** Opening Collected data block **

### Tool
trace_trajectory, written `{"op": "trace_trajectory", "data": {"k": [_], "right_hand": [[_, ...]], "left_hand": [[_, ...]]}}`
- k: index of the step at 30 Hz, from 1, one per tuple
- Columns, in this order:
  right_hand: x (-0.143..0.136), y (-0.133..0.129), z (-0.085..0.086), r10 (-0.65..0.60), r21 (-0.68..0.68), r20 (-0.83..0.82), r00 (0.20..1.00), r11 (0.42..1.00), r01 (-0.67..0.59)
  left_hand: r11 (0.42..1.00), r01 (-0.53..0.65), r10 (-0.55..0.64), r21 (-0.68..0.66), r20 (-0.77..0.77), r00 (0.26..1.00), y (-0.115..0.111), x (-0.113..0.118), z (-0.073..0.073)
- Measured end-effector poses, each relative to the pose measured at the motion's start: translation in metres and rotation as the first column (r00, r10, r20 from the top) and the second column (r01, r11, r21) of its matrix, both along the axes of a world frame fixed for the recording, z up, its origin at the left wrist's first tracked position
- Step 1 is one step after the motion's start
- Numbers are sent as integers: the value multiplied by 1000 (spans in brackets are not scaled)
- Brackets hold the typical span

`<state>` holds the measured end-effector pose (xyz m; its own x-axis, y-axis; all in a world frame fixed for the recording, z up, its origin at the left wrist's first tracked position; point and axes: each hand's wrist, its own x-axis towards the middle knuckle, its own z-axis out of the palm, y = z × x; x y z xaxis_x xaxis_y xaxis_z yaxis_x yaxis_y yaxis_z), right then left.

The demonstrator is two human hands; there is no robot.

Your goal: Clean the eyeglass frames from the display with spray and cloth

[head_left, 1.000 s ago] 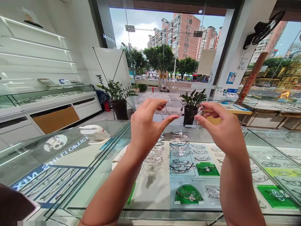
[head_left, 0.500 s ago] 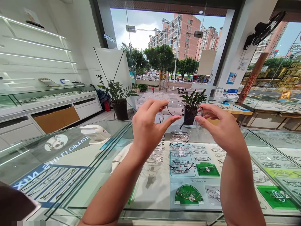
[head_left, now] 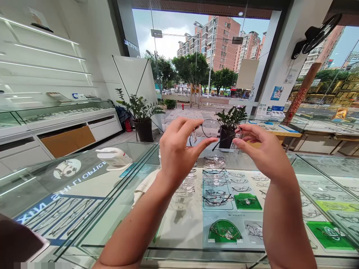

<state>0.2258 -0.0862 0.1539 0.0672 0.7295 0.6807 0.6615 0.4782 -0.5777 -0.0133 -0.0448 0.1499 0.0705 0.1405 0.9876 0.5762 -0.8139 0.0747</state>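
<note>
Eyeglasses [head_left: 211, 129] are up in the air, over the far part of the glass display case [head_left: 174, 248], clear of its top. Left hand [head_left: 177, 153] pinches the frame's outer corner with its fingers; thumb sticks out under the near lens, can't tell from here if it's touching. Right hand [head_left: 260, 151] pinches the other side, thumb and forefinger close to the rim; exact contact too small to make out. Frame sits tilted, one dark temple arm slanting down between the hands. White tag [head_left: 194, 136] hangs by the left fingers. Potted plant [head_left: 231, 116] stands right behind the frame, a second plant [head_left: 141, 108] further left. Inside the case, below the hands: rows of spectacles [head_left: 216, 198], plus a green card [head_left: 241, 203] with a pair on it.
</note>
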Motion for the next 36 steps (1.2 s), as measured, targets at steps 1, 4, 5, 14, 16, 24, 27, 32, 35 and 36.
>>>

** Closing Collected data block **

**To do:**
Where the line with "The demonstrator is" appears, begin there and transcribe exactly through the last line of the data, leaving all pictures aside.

**Task response:**
The demonstrator is two human hands; there is no robot.

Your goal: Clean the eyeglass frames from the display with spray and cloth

[head_left, 1.000 s ago] 
[head_left, 0.500 s ago] 
[head_left, now] 

<state>0.2258 -0.0862 0.1539 0.0672 0.7295 0.6807 0.6615 0.4782 -0.5777 -0.0133 -0.0448 0.1499 0.0705 0.1405 0.9876 0.5762 -0.8139 0.0747</state>
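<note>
Eyeglasses [head_left: 211, 129] are up in the air, over the far part of the glass display case [head_left: 174, 248], clear of its top. Left hand [head_left: 177, 153] pinches the frame's outer corner with its fingers; thumb sticks out under the near lens, can't tell from here if it's touching. Right hand [head_left: 260, 151] pinches the other side, thumb and forefinger close to the rim; exact contact too small to make out. Frame sits tilted, one dark temple arm slanting down between the hands. White tag [head_left: 194, 136] hangs by the left fingers. Potted plant [head_left: 231, 116] stands right behind the frame, a second plant [head_left: 141, 108] further left. Inside the case, below the hands: rows of spectacles [head_left: 216, 198], plus a green card [head_left: 241, 203] with a pair on it.
</note>
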Motion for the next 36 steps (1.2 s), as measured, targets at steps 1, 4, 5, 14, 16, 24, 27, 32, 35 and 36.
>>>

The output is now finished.